**Task to complete:**
Below are some records; reproduce them exactly.

**Dataset extract:**
-=-=-

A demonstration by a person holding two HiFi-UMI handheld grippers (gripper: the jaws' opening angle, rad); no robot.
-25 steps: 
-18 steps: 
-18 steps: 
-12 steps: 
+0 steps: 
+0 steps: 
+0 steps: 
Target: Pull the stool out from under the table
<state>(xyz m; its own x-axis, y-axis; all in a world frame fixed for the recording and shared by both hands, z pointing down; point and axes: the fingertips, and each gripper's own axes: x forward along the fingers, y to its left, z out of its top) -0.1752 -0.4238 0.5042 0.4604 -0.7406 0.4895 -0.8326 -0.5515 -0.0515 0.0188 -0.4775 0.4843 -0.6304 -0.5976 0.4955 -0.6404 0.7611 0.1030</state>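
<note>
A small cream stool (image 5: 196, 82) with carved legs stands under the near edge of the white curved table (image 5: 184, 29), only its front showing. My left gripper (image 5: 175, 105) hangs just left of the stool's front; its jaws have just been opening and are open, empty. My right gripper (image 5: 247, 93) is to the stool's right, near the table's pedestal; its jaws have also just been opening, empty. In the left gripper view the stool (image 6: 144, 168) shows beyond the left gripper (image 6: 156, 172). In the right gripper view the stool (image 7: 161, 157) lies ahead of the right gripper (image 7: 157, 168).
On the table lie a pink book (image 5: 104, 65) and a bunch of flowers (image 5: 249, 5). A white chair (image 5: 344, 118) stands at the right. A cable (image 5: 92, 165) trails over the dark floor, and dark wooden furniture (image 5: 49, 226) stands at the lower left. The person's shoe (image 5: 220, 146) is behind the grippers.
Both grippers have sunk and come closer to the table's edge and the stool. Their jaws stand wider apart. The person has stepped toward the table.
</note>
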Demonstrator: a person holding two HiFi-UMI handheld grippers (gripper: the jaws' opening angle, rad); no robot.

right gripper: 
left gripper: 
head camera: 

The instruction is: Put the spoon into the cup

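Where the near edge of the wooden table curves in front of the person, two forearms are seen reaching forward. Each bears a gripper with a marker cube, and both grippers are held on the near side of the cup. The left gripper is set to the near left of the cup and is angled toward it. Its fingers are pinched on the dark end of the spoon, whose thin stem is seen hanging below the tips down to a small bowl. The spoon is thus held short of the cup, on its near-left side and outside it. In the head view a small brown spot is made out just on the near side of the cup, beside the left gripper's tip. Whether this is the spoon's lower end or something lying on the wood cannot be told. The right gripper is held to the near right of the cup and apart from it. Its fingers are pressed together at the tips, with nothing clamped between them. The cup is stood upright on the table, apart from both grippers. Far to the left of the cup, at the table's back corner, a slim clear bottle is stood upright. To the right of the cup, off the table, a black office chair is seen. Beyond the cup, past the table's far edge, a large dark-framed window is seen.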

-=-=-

**Result of the task:**
A demonstration by a person holding two HiFi-UMI handheld grippers (gripper: the jaws' opening angle, rad); no robot.
-25 steps: 
-18 steps: 
-18 steps: 
-12 steps: 
+0 steps: 
+0 steps: 
+0 steps: 
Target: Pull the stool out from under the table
<state>(xyz m; its own x-axis, y-axis; all in a world frame fixed for the recording and shared by both hands, z pointing down; point and axes: the fingertips, and each gripper's own axes: x forward along the fingers, y to its left, z out of its top) -0.1752 -0.4238 0.5042 0.4604 -0.7406 0.4895 -0.8326 -0.5515 -0.0515 0.0188 -0.4775 0.4843 -0.6304 -0.5976 0.4955 -0.6404 0.7611 0.1030</state>
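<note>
A small cream stool (image 5: 196, 82) with carved legs stands under the near edge of the white curved table (image 5: 184, 29), only its front showing. My left gripper (image 5: 175, 105) hangs just left of the stool's front; its jaws have just been opening and are open, empty. My right gripper (image 5: 247, 93) is to the stool's right, near the table's pedestal; its jaws have also just been opening, empty. In the left gripper view the stool (image 6: 144, 168) shows beyond the left gripper (image 6: 156, 172). In the right gripper view the stool (image 7: 161, 157) lies ahead of the right gripper (image 7: 157, 168).
On the table lie a pink book (image 5: 104, 65) and a bunch of flowers (image 5: 249, 5). A white chair (image 5: 344, 118) stands at the right. A cable (image 5: 92, 165) trails over the dark floor, and dark wooden furniture (image 5: 49, 226) stands at the lower left. The person's shoe (image 5: 220, 146) is behind the grippers.
Both grippers have sunk and come closer to the table's edge and the stool. Their jaws stand wider apart. The person has stepped toward the table.
</note>
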Demonstrator: a person holding two HiFi-UMI handheld grippers (gripper: the jaws' opening angle, rad); no robot.

right gripper: 
left gripper: 
head camera: 

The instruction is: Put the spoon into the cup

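Where the near edge of the wooden table curves in front of the person, two forearms are seen reaching forward. Each bears a gripper with a marker cube, and both grippers are held on the near side of the cup. The left gripper is set to the near left of the cup and is angled toward it. Its fingers are pinched on the dark end of the spoon, whose thin stem is seen hanging below the tips down to a small bowl. The spoon is thus held short of the cup, on its near-left side and outside it. In the head view a small brown spot is made out just on the near side of the cup, beside the left gripper's tip. Whether this is the spoon's lower end or something lying on the wood cannot be told. The right gripper is held to the near right of the cup and apart from it. Its fingers are pressed together at the tips, with nothing clamped between them. The cup is stood upright on the table, apart from both grippers. Far to the left of the cup, at the table's back corner, a slim clear bottle is stood upright. To the right of the cup, off the table, a black office chair is seen. Beyond the cup, past the table's far edge, a large dark-framed window is seen.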

The exercise has been finished.